This assignment is Peer-graded Assignment: Course Project 2
This analysis explores the U.S. National Oceanic and Atmospheric Administration’s (NOAA) storm database, focusing on the impact of severe weather events on population health and the economy. We identify the most harmful event types in terms of fatalities and injuries, and those with the greatest economic consequences.
setwd("C:/Users/baret/Desktop/R Programming Storm Data")
knitr::opts_chunk$set(echo = TRUE)
library(tidyverse)
## Warning: package 'tidyverse' was built under R version 4.3.3
## Warning: package 'ggplot2' was built under R version 4.3.3
## Warning: package 'tibble' was built under R version 4.3.3
## Warning: package 'tidyr' was built under R version 4.3.3
## Warning: package 'readr' was built under R version 4.3.3
## Warning: package 'purrr' was built under R version 4.3.3
## Warning: package 'dplyr' was built under R version 4.3.3
## Warning: package 'stringr' was built under R version 4.3.3
## Warning: package 'forcats' was built under R version 4.3.3
## Warning: package 'lubridate' was built under R version 4.3.3
## ── Attaching core tidyverse packages ──────────────────────── tidyverse 2.0.0 ──
## ✔ dplyr 1.1.4 ✔ readr 2.1.5
## ✔ forcats 1.0.0 ✔ stringr 1.5.1
## ✔ ggplot2 3.5.1 ✔ tibble 3.2.1
## ✔ lubridate 1.9.3 ✔ tidyr 1.3.1
## ✔ purrr 1.0.2
## ── Conflicts ────────────────────────────────────────── tidyverse_conflicts() ──
## ✖ dplyr::filter() masks stats::filter()
## ✖ dplyr::lag() masks stats::lag()
## ℹ Use the conflicted package (<http://conflicted.r-lib.org/>) to force all conflicts to become errors
library(lubridate)
storm_data <- read_csv("repdata-data-StormData.csv")
## Rows: 902297 Columns: 37
## ── Column specification ────────────────────────────────────────────────────────
## Delimiter: ","
## chr (18): BGN_DATE, BGN_TIME, TIME_ZONE, COUNTYNAME, STATE, EVTYPE, BGN_AZI,...

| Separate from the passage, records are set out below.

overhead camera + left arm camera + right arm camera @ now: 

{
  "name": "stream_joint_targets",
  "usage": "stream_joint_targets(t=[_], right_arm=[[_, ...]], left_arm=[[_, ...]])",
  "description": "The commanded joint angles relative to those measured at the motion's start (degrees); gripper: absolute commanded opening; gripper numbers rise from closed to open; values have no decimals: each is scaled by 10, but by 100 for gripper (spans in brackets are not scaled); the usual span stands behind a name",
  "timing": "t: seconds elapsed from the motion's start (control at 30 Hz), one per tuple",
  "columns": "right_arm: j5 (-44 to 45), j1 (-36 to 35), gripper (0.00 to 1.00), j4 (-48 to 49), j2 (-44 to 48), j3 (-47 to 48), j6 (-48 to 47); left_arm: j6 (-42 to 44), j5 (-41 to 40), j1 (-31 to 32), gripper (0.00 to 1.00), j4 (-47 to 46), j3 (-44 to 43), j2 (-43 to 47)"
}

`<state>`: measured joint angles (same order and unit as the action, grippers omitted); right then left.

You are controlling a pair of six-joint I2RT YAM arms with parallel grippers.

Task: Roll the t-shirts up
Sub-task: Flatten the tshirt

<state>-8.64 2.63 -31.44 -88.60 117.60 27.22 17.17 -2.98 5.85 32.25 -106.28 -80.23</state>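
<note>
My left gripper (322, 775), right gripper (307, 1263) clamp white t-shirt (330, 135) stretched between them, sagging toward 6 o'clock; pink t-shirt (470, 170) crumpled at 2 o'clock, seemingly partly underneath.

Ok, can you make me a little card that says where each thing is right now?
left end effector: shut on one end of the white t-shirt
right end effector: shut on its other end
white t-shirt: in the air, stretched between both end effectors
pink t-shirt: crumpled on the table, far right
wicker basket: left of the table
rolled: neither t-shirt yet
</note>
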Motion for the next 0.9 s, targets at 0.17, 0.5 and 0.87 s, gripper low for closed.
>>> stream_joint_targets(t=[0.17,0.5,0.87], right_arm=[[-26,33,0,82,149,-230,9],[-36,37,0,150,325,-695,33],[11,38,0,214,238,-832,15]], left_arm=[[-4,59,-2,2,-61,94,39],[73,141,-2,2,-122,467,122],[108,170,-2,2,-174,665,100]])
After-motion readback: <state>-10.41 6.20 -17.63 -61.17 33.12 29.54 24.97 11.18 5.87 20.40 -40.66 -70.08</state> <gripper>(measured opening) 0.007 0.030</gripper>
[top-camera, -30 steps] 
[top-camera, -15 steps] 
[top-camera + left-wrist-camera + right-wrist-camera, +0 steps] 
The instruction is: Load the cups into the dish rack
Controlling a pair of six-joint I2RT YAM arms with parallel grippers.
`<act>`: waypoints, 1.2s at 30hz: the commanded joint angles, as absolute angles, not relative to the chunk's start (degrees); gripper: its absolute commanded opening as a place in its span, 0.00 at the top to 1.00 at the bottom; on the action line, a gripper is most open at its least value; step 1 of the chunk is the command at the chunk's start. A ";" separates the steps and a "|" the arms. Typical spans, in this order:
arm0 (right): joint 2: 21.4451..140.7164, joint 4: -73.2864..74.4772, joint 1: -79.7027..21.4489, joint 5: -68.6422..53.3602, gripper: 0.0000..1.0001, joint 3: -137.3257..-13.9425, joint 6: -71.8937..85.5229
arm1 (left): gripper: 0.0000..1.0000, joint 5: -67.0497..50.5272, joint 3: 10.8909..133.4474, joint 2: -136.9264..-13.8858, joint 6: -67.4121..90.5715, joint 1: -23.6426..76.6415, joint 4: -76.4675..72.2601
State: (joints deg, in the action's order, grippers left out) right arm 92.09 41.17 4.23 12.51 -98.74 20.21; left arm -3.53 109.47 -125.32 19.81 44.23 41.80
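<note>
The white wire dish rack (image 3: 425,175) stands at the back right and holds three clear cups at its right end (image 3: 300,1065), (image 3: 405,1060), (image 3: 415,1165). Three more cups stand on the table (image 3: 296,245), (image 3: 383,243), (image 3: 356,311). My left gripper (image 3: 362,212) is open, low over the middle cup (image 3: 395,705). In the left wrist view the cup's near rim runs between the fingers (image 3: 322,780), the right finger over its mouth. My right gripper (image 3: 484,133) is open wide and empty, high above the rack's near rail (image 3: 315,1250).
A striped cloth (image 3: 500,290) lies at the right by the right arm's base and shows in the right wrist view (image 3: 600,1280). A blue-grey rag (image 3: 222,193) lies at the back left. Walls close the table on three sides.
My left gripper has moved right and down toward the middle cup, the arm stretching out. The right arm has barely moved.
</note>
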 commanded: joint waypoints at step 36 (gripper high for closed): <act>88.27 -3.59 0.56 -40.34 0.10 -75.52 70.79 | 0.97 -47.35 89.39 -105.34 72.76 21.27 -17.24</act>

## dbl (18): STATE__, COUNTY, BGN_RANGE, COUNTY_END, END_RANGE, LENGTH, WIDTH, ...
## lgl (1): COUNTYENDN
##
## ℹ Use `spec()` to retrieve the full column specification for this data.
## ℹ Specify the column types or set `show_col_types = FALSE` to quiet this message.
storm_data <- storm_data %>%
mutate(
BGN_DATE = as.Date(BGN_DATE, format="%m/%d/%Y %H:%M:%S"),
END_DATE = as.Date(END_DATE, format="%m/%d/%Y %H:%M:%S")
)
storm_data <- storm_data %>%
mutate_at(vars(STATE, COUNTYNAME, EVTYPE, BGN_AZI, BGN_LOCATI, END_AZI, END_LOCATI, PROPDMGEXP, CROPDMGEXP), as.factor)
storm_data <- storm_data %>%
mutate_at(vars(FATALITIES, INJURIES, PROPDMG, CROPDMG), as.numeric)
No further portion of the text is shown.